Output all records exactly, with no images.

*** Opening of SUPPLIED MATERIAL ***

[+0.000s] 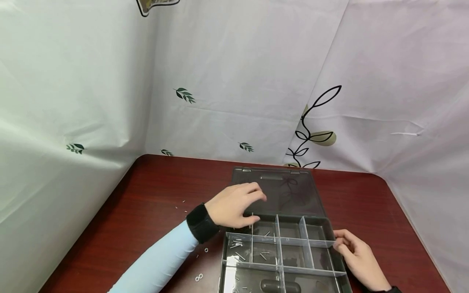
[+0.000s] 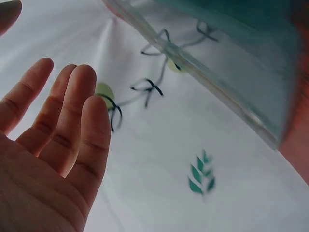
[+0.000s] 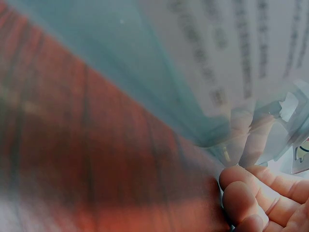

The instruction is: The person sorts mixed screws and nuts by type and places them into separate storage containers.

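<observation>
In the head view, we see the compartment box (image 1: 316, 232) on the surface (image 1: 176, 175), its lid (image 1: 296, 195) folded back toward the cloth (image 1: 238, 49). Our left hand (image 1: 236, 205) hovers over the back left corner, thumb and fingers apart; a low sleeve could scatter the loose rings (image 1: 198, 277). Our right hand (image 1: 357, 254) is at the right wall; a hard push could jumble the pins (image 1: 239, 256). Room remains either side before the surface edges.

In the left wrist view, our fingers hold nothing.

In the right wrist view, curled fingers meet the box; whether they grip, we cannot tell.
</observation>
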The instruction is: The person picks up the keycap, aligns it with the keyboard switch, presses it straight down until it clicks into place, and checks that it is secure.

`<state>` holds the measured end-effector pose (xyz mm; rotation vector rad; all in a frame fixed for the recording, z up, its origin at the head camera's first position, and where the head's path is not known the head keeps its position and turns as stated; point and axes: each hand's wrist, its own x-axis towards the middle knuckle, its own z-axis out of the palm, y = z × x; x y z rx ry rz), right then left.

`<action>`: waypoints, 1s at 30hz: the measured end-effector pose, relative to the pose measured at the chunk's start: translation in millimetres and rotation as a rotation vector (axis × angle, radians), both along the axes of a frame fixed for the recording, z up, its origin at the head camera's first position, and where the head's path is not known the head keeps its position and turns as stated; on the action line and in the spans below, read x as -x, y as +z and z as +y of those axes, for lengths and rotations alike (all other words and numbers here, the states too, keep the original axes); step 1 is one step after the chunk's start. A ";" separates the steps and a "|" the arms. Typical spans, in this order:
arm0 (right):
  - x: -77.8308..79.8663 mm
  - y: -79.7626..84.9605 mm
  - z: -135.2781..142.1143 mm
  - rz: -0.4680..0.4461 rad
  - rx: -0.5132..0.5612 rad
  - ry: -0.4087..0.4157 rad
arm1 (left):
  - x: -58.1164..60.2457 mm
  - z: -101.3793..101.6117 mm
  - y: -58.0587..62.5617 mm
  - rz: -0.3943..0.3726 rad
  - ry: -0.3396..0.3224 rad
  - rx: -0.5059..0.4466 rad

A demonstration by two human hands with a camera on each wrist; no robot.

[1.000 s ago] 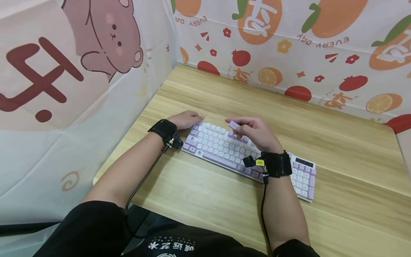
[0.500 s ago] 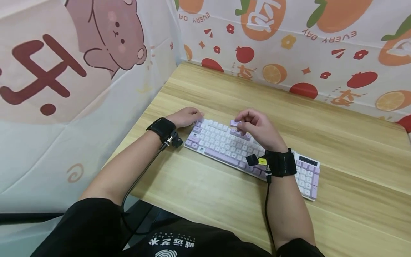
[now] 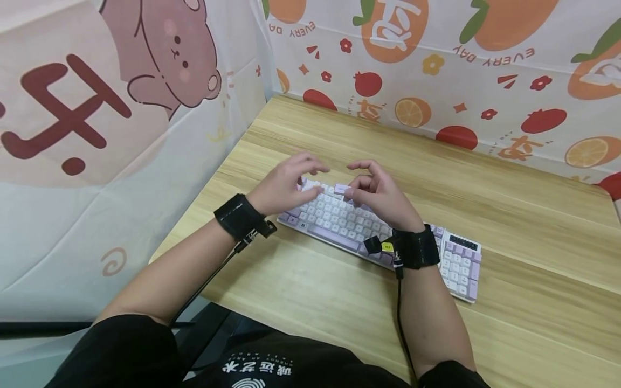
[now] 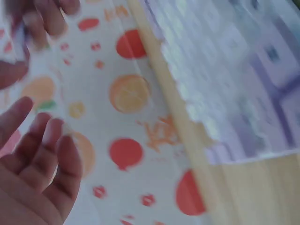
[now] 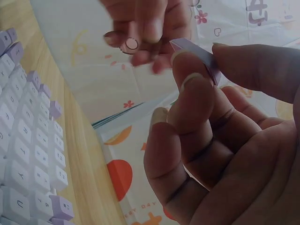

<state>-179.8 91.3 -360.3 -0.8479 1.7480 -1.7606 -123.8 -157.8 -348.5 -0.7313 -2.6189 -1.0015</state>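
Note:
A white and lilac keyboard (image 3: 335, 215) lies on the wooden table, partly covered by the right forearm. Above its back row, my right hand (image 3: 380, 196) pinches a small lilac keycap (image 5: 191, 49) between thumb and finger. The keycap shows tilted in the right wrist view. Over the keyboard's left end hovers my left hand (image 3: 286, 183), fingers spread and loosely bent, holding nothing. It faces the right hand across a short gap. In the left wrist view, blurred keys (image 4: 220, 61) fill the upper right.
The keyboard's number pad (image 3: 461, 272) extends past the right forearm. Printed cloth (image 3: 407, 70) hangs behind the table (image 3: 543, 258), and another cloth (image 3: 184, 178) on the left side. Cables (image 3: 399, 312) run down from both wrist cameras.
My left hand has lifted off the keyboard's back left corner, opened its fingers and moved right toward the right hand. The right hand still pinches the keycap, slightly shifted and turned.

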 end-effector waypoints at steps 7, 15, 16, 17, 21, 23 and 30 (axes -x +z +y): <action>-4.1 -0.6 -3.3 0.054 -0.017 0.002 | -12.2 20.2 5.5 0.059 -0.112 0.119; -4.5 -2.8 -6.1 0.108 -0.035 0.039 | -11.9 23.4 -0.3 0.139 -0.104 0.116; -4.7 -2.8 -6.4 0.115 -0.040 0.037 | -11.7 24.2 -0.3 0.155 -0.101 0.118; -5.0 -2.9 -6.8 0.122 -0.044 0.036 | -11.5 25.2 -0.2 0.171 -0.098 0.122; -7.8 -4.3 -11.6 0.145 -0.062 0.028 | -12.7 27.8 0.9 0.234 -0.091 0.156; -9.4 -5.4 -14.3 0.160 -0.075 0.022 | -13.7 28.5 0.8 0.255 -0.093 0.175; -9.8 -10.0 -17.0 0.171 -0.095 0.009 | -14.1 24.5 2.1 0.281 -0.096 0.235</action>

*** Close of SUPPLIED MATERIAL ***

## EXPECTED OUTPUT
[+0.000s] 
[+0.000s] 
[+0.000s] 

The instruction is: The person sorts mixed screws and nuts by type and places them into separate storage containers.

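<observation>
In the head view, we see the compartment box (image 1: 316, 232) on the surface (image 1: 176, 175), its lid (image 1: 296, 195) folded back toward the cloth (image 1: 238, 49). Our left hand (image 1: 236, 205) hovers over the back left corner, thumb and fingers apart; a low sleeve could scatter the loose rings (image 1: 198, 277). Our right hand (image 1: 357, 254) is at the right wall; a hard push could jumble the pins (image 1: 239, 256). Room remains either side before the surface edges.

In the left wrist view, our fingers hold nothing.

In the right wrist view, curled fingers meet the box; whether they grip, we cannot tell.
</observation>
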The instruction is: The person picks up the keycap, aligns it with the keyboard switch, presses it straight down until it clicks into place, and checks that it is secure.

`<state>` holds the measured end-effector pose (xyz mm; rotation vector rad; all in a frame fixed for the recording, z up, its origin at the head camera's first position, and where the head's path is not known the head keeps its position and turns as stated; point and axes: each hand's wrist, its own x-axis towards the middle knuckle, its own z-axis out of the palm, y = z × x; x y z rx ry rz), right then left.

`<action>`: waypoints, 1s at 30hz: the measured end-effector pose, relative to the pose measured at the chunk's start: translation in millimetres and rotation as a rotation vector (axis × angle, radians), both along the axes of a frame fixed for the recording, z up, its origin at the head camera's first position, and where the head's path is not known the head keeps its position and turns as stated; on the action line and in the spans below, read x as -x, y as +z and z as +y of those axes, for lengths and rotations alike (all other words and numbers here, the states too, keep the original axes); step 1 is one step after the chunk's start. A ";" separates the steps and a "|" the arms. Typical spans, in this order:
arm0 (right):
  - x: -77.8308..79.8663 mm
  - y: -79.7626..84.9605 mm
  - z: -135.2781..142.1143 mm
  - rz: -0.4680..0.4461 rad
  - rx: -0.5132..0.5612 rad
  - ry: -0.4087..0.4157 rad
arm1 (left):
  - x: -58.1164..60.2457 mm
  - z: -101.3793..101.6117 mm
  - y: -58.0587..62.5617 mm
  - rz: -0.3943..0.3726 rad
  - ry: -0.3396..0.3224 rad
  - rx: -0.5059..0.4466 rad

A demonstration by two human hands with a camera on each wrist; no robot.

[1.000 s ago] 
[0.500 s ago] 
[now] 
[now] 
[now] 

<state>-179.8 91.3 -360.3 -0.8479 1.7480 -1.7606 -123.8 -157.8 -348.5 -0.7313 -2.6189 -1.0015</state>
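Note:
A white and lilac keyboard (image 3: 335, 215) lies on the wooden table, partly covered by the right forearm. Above its back row, my right hand (image 3: 380, 196) pinches a small lilac keycap (image 5: 191, 49) between thumb and finger. The keycap shows tilted in the right wrist view. Over the keyboard's left end hovers my left hand (image 3: 286, 183), fingers spread and loosely bent, holding nothing. It faces the right hand across a short gap. In the left wrist view, blurred keys (image 4: 220, 61) fill the upper right.
The keyboard's number pad (image 3: 461, 272) extends past the right forearm. Printed cloth (image 3: 407, 70) hangs behind the table (image 3: 543, 258), and another cloth (image 3: 184, 178) on the left side. Cables (image 3: 399, 312) run down from both wrist cameras.
My left hand has lifted off the keyboard's back left corner, opened its fingers and moved right toward the right hand. The right hand still pinches the keycap, slightly shifted and turned.
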
 end-effector waypoints at steps 7, 15, 16, 17, 21, 23 and 30 (axes -x +z +y): <action>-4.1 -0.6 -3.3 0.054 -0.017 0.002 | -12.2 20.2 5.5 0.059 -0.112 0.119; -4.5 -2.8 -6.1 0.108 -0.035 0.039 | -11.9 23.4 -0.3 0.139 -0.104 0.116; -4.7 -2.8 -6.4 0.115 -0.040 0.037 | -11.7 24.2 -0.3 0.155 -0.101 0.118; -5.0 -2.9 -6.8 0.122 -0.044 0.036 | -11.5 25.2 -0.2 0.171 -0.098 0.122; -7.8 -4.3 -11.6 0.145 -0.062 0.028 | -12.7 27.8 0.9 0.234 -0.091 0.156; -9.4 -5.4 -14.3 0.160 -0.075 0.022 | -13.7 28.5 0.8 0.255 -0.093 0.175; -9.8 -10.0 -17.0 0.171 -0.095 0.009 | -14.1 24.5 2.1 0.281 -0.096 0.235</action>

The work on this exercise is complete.